- _Data for review_:
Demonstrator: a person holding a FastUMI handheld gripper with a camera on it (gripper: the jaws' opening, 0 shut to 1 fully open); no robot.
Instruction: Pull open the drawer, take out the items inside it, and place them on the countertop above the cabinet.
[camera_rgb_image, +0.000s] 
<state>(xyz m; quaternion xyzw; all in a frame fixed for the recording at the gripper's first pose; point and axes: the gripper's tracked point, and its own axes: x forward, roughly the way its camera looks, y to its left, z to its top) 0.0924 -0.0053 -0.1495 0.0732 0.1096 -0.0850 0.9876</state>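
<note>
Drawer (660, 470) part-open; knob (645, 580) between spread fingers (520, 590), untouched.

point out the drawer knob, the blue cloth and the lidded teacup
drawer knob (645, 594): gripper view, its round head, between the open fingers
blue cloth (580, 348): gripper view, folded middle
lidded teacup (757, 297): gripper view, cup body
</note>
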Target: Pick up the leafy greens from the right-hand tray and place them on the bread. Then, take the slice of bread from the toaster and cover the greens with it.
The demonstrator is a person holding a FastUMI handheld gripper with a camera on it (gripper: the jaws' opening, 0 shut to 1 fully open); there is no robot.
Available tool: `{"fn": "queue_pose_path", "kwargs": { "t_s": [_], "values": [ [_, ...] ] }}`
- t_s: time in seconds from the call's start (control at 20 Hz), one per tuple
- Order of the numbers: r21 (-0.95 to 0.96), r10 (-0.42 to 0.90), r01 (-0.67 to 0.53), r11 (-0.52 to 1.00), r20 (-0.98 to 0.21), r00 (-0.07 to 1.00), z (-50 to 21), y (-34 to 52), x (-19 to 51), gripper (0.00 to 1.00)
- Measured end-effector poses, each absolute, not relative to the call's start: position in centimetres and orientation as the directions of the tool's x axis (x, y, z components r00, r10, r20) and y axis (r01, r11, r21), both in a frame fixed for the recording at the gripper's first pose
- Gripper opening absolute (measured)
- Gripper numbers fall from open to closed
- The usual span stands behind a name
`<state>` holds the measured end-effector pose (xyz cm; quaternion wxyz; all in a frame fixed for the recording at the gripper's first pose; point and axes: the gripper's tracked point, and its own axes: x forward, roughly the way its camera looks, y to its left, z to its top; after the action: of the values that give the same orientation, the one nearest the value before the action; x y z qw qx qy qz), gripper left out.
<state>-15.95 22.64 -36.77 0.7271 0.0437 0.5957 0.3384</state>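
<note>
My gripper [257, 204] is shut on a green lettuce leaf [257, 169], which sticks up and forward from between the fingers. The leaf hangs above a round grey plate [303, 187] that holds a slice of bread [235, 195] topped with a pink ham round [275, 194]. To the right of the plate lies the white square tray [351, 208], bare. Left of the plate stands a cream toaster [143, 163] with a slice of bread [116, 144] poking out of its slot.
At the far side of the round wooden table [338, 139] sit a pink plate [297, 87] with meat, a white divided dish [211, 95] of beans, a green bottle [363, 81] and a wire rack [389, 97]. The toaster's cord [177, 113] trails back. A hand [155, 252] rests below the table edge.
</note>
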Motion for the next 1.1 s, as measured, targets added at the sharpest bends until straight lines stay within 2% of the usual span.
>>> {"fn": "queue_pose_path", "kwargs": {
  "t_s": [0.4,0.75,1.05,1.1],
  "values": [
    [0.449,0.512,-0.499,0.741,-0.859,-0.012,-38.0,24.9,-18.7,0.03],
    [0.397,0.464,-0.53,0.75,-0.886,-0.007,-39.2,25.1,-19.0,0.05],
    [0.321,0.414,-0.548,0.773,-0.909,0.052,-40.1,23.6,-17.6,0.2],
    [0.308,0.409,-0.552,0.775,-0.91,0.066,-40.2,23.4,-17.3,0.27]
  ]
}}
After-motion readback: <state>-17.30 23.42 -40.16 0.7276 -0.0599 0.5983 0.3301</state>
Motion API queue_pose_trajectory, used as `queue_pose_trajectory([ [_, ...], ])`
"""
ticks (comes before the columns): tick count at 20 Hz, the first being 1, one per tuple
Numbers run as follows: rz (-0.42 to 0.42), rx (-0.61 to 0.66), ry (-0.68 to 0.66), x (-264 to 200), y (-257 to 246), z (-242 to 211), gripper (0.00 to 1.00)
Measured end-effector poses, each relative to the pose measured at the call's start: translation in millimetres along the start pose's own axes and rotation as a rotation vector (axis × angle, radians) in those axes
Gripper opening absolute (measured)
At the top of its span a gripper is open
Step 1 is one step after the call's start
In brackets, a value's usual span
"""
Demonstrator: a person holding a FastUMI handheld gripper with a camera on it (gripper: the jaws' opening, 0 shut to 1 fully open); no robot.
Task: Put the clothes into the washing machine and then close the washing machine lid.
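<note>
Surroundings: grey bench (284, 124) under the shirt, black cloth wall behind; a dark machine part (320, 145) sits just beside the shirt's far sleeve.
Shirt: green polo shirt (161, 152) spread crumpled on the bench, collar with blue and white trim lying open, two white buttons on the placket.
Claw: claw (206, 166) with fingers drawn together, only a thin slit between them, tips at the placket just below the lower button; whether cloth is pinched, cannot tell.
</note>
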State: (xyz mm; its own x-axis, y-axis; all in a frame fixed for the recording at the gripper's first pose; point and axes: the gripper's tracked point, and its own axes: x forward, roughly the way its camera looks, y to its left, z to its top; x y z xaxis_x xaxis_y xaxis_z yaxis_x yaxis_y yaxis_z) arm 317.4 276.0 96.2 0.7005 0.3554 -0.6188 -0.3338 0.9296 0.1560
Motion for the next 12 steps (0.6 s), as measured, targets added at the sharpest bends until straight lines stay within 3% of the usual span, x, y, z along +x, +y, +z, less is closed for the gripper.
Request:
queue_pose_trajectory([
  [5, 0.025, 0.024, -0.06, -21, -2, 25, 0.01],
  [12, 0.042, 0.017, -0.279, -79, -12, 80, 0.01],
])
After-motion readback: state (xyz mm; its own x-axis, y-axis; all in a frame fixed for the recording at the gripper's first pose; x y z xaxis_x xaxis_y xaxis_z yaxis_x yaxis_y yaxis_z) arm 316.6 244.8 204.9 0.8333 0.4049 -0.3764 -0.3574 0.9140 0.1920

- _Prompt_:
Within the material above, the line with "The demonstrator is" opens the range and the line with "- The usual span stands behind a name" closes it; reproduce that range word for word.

- _Result below_:
The demonstrator is a person holding a FastUMI handheld gripper with a camera on it (gripper: the jaws' opening, 0 shut to 1 fully open); there is no robot.
Available tool: `{"fn": "queue_pose_path", "kwargs": { "t_s": [_], "values": [ [_, ...] ] }}`
- t_s: time in seconds from the call's start (control at 20 Hz), one per tuple
- Order of the numbers: r21 (-0.95 to 0.96), r10 (-0.42 to 0.90), r01 (-0.67 to 0.53), r11 (-0.52 to 1.00), r20 (-0.98 to 0.21), r00 (-0.07 to 1.00), z (-50 to 21), y (-34 to 52), x (-19 to 51), gripper (0.00 to 1.00)
- Measured end-effector poses, each absolute, not relative to the call's start: position in centimetres and orientation as the directions of the tool's x axis (x, y, z components r00, r10, r20) and y axis (r01, r11, r21), both in a frame fixed for the recording at the gripper's first pose
- Gripper opening absolute (measured)
- Gripper numbers fall from open to closed
- The usual span stands behind a name

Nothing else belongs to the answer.